Deploying Multiple Bots

NVIDIA ACE Agent allows developers to deploy and interact with multiple bots together using text based API’s. The name of the bot (mandatory) along with the optional version field provided in the bot config yaml file acts as an unique identifier for your bot.

bot: lisa
version: 1

There are two ways to deploy multiple bots together. Assume you have the following directory structure. There must be a valid bot config yaml file in each of the bot directories.

├── my_bots
│   └── stock_bot
│       └── bot_config.yaml
│       └── …
│   └── langchain
│       └── bot_config.yaml
│       └── …

Attention

If any of your bots use plugin modules and NLP servers, and you are using Docker or Kubernetes to deploy your bots, then the plugin_config.yaml and model_config.yaml files must be placed at the top level outside the individual bot directories.

Option 1

Provide the path to a directory which has multiple bots. Each bot must have its own distinct directory.

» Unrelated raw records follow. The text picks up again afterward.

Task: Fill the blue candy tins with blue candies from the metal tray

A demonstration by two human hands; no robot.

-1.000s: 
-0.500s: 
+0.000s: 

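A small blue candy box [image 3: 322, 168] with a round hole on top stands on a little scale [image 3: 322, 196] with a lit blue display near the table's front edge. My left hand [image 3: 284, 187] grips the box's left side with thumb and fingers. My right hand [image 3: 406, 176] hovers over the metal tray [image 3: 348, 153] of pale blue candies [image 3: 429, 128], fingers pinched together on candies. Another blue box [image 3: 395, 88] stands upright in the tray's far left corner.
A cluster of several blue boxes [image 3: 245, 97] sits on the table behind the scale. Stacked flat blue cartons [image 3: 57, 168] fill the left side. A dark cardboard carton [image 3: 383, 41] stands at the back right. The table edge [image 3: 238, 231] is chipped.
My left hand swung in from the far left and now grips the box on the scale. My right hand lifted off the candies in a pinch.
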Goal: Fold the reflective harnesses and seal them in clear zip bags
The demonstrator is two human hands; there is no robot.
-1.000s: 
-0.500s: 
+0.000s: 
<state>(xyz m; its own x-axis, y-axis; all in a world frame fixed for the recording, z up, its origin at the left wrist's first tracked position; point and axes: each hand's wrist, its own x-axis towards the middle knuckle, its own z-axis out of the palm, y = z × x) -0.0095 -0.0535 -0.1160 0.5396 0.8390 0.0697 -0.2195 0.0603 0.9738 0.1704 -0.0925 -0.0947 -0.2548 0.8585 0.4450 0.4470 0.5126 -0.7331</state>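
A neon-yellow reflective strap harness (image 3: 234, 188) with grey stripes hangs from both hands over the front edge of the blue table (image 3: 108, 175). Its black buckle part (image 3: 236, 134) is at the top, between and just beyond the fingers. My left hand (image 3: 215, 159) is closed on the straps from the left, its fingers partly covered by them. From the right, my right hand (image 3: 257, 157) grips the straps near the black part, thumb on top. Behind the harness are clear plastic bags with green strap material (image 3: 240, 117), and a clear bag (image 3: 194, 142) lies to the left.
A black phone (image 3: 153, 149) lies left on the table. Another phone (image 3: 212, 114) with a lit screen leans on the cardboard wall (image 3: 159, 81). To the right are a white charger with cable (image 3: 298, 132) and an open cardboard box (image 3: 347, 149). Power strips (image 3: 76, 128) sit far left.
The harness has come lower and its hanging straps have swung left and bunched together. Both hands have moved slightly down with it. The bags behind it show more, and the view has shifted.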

aceagent chat server --config my_bots/

Option 2

Provide multiple single bot directory paths separately using the --config argument. Here, all the bot directories may not reside under a single directory.

aceagent chat server --config my_bots/stock_bot --config my_bots/langchain

You will find the instructions to select a bot, before making a request with the provided interface. For example, if the bot is launched with cli mode using the aceagent tool, select the bot you want to chat with by choosing the bot name from the drop-down list on the terminal. If you are using the text-mode of the web-frontend app, you can select the bot you want to chat with from the drop-down button on the right side of the text bar.

Deploying multiple bots sample conversation

Note

Checkout the sample bots provided to represent non-playable characters in a game. It demonstrates a practical scenario and use case of multi-bot deployment. The above image uses the non-playable characters sample bot.

Since we have used the Python Environment for deploying the bots above, you should be able to run the same with Docker Environment by updating the commands in the docker-compose.yml file.